**Task to complete:** Your task is to copy the lines of the data below from the line holding "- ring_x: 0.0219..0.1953" through the line holding "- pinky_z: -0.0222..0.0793", inclusive, exactly and with nothing added.

**Given information:**

····················

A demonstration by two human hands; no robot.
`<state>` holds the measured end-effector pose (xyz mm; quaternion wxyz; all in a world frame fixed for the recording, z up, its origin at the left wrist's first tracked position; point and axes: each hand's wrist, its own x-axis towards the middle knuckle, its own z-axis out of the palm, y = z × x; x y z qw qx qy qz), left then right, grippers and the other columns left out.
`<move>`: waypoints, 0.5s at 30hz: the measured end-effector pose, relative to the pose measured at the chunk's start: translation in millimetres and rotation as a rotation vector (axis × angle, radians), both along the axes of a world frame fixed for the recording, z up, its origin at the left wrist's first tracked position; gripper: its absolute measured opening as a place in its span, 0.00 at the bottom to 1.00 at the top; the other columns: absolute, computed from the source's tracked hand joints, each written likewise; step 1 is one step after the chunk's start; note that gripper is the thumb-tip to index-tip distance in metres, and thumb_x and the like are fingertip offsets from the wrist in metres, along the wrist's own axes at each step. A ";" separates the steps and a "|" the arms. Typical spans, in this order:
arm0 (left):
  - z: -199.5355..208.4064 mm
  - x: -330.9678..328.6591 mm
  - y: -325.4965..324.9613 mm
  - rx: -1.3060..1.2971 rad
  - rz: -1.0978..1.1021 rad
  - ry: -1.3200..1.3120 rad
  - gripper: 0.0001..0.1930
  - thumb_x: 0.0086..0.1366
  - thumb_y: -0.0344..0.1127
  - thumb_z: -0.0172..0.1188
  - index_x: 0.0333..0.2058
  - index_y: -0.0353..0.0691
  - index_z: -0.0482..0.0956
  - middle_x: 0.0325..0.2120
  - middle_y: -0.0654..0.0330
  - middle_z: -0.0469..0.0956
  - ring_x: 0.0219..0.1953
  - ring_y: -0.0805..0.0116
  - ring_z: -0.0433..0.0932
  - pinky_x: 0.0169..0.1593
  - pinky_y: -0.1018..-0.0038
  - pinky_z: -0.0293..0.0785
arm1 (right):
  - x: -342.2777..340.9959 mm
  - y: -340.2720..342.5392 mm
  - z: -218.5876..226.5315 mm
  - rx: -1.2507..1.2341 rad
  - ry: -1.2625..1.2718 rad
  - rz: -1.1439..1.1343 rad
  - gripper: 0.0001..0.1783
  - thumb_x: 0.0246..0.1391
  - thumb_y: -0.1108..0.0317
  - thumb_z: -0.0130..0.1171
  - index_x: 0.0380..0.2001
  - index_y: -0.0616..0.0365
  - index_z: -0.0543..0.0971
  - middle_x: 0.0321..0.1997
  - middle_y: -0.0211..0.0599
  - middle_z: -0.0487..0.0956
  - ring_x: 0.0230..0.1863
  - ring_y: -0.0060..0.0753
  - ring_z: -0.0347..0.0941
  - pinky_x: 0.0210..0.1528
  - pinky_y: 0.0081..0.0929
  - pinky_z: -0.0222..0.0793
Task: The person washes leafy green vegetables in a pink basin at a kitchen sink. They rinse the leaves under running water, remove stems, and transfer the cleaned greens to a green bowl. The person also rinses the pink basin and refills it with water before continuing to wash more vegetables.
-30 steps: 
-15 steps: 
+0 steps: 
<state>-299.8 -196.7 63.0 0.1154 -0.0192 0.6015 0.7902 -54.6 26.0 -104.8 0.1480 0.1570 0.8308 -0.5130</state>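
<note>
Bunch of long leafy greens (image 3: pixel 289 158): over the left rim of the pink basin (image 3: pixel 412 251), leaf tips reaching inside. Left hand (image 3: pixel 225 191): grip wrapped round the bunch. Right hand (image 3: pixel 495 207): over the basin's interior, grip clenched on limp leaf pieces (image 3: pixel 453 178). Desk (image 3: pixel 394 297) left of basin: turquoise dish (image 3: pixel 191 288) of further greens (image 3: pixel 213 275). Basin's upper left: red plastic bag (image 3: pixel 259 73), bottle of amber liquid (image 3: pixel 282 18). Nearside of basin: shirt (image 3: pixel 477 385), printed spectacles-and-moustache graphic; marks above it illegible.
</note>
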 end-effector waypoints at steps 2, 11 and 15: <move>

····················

**Completed task:**
  - ring_x: 0.0219..0.1953
  - ring_y: -0.0805..0.0116
  - ring_z: -0.0433..0.0932
  - pinky_x: 0.0169..0.1593
  - pinky_y: -0.1018..-0.0038
  - pinky_z: -0.0293..0.0785
arm1 (right):
  - x: -342.2777..340.9959 mm
  - y: -340.2720..342.5392 mm
  - z: -218.5876..226.5315 mm
  - rx: -1.2507..1.2341 rad
  - ry: -1.2625..1.2718 rad
  - rz: -1.1439..1.1343 rad
  - gripper: 0.0001..0.1783
  - thumb_x: 0.0246..0.1391
  - thumb_y: -0.1108..0.0317
  - thumb_z: -0.0130..0.1171
  - index_x: 0.0380..0.2001
  - index_y: -0.0616..0.0365
  - index_z: -0.0543..0.0971
  - middle_x: 0.0321..0.1997
  - middle_y: -0.0211..0.0599
  - middle_z: -0.0487..0.0956
  - ring_x: 0.0230..0.1863
  - ring_y: -0.0060..0.0753
  - ring_z: -0.0347..0.0941
  - pinky_x: 0.0210..0.1528
  - pinky_y: 0.0081..0.0929
  - pinky_z: -0.0222..0.0793

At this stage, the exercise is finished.